Mahasiswa Komunikasi dan Penyiaran Islam (KPI) UIN Walisongo Semarang secara resmi meluncurkan film “Belum Pergi” melalui gala premiere di Gedung Teater IsdB Fakultas Tarbiyah dan Keguruan (FITK) pada Kamis, 12 Juni 2025. Peristiwa ini bukan sekadar pemutaran film, melainkan penanda peresmian Komunitas Film Phylosopicture, sebuah inisiatif mahasiswa yang lahir dari kekosongan wadah kreatif di kampus.
Film “Belum Pergi” menyoroti isu krusial kekerasan seksual yang kerap luput dari perhatian, sementara Phylosopicture hadir sebagai respons atas keresahan nyata mahasiswa terhadap minimnya dukungan institusional bagi pengembangan bakat perfilman. Ini memunculkan pertanyaan tentang peran kampus dalam memfasilitasi potensi mahasiswanya sejak awal.
Sorotan Kekerasan Seksual dan Realitas Kampus
Film berdurasi penuh ini digarap oleh sutradara Muhammad Haqul Yaqin dan produser Silvia Rosikhah, menampilkan cerita seorang arwah yang menuntut keadilan atas kekerasan seksual yang menimpanya. Isu ini memaksa penonton menghadapi kenyataan pahit kekerasan yang terus membayangi perempuan.
Selain “Belum Pergi”, tiga film pendek lain garapan mahasiswa KPI turut tayang: “Revisi Terakhir” yang menggambarkan keterhimpitan ekonomi mahasiswa dan godaan pekerjaan terlarang; “Si Agil” yang secara brutal mengekspos fenomena pinjaman online dan dampaknya hingga bunuh diri; serta “No More Deals” yang mengulas perjuangan lepas dari lingkaran pekerjaan haram. Portofolio ini mengindikasikan mahasiswa KPI berani mengangkat masalah sosial yang mendesak.
Phylosopicture, yang didirikan pada tahun 2023, menegaskan keberadaannya bukan tanpa jejak. “Belum Pergi” merupakan karya kedua mereka, menyusul kesuksesan film pertama, “Menunggu Dijemput”, yang bahkan meraih penghargaan di Festival Film Yeosu International Webfest tahun 2024. Sebuah prestasi yang patut dipertanyakan mengapa baru sekarang mendapat pengakuan formal.
Pengakuan yang Terlambat
Ketua Jurusan KPI, Asep Dadang, mengakui potensi komunitas tersebut. “Dari komunitas ini, akan lahir karya-karya film hebat dari mahasiswa yang tidak hanya berhenti pada level nasional, melainkan sampai pada level internasional,” ucapnya, menyoroti target ambisius namun terkesan responsif setelah komunitas itu menunjukkan taringnya.

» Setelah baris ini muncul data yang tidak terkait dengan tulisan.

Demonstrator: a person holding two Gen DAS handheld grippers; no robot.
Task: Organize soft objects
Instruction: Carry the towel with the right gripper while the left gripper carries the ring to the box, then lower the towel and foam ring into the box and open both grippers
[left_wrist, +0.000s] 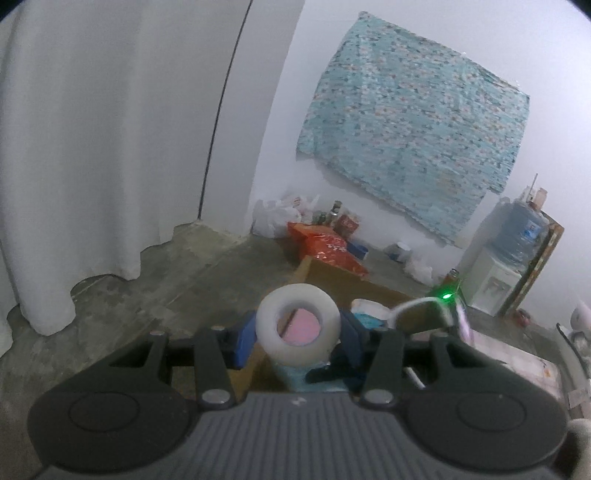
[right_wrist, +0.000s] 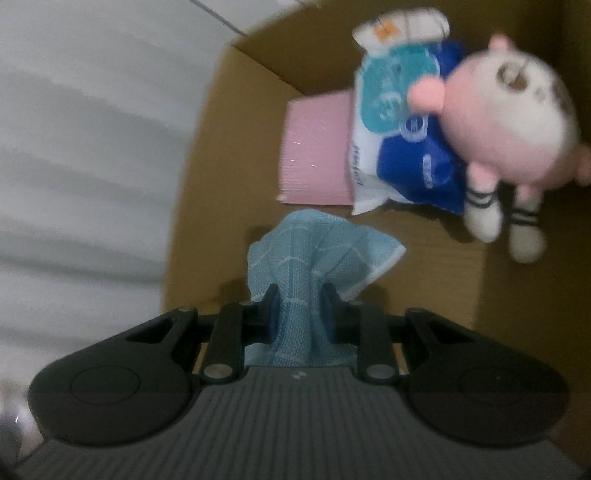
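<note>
The right gripper (right_wrist: 300, 301) pinches a bunched, waffle-weave blue cloth (right_wrist: 317, 251) over the open cardboard box (right_wrist: 207, 155). Inside lie a flat pink pad (right_wrist: 314, 151), a glossy tissue pack (right_wrist: 402, 122) and a round, fuzzy pink plush toy (right_wrist: 506, 125). The left gripper (left_wrist: 297, 332) clamps a smooth white tape roll (left_wrist: 297, 345) above the same box.

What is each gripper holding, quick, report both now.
Left gripper: closed on the white ring-shaped tape roll.
Right gripper: shut on the light blue woven cloth, above the brown cardboard box.
</note>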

Peresmian Phylosopicture, yang kini berada di bawah naungan jurusan KPI, juga diinisiasi dalam acara ini.
Abid Hibbanillah, Ketua Phylosopicture, tidak menutupi akar masalah. “Berawal dari keresahan saya dan teman-teman, karena di kampus kurang adanya wadah bagi mahasiswa yang suka dengan film. Maka dari itu, Phylosopicture ini lahir,” tegasnya, menggarisbawahi kegagalan institusi menyediakan ruang kreatif yang memadai bagi mahasiswanya.
Pernyataan Abid adalah tamparan telak: komunitas ini terbentuk karena ‘kekurangan’, bukan karena ‘fasilitasi’. Ini menunjukkan inisiatif mahasiswa kerap mendahului kebijakan kampus.
Desakan Kritis untuk Peran Kampus
Pengukuhan Phylosopicture menandai titik balik penting bagi UIN Walisongo Semarang, yang kini resmi menaungi komunitas film dengan jejak prestasi internasional. Ini menjadi pengingat bagi institusi pendidikan untuk lebih peka terhadap kebutuhan dan aspirasi kreatif mahasiswanya.
Lahirnya karya-karya film yang berani mengangkat isu-isu sosial seperti kekerasan seksual, tekanan ekonomi, dan utang pinjaman online dari lingkungan kampus ini, harusnya mendorong refleksi lebih dalam tentang bagaimana pendidikan dapat menjadi garda terdepan dalam merespons dan mengedukasi masyarakat mengenai masalah-masalah krusial tersebut.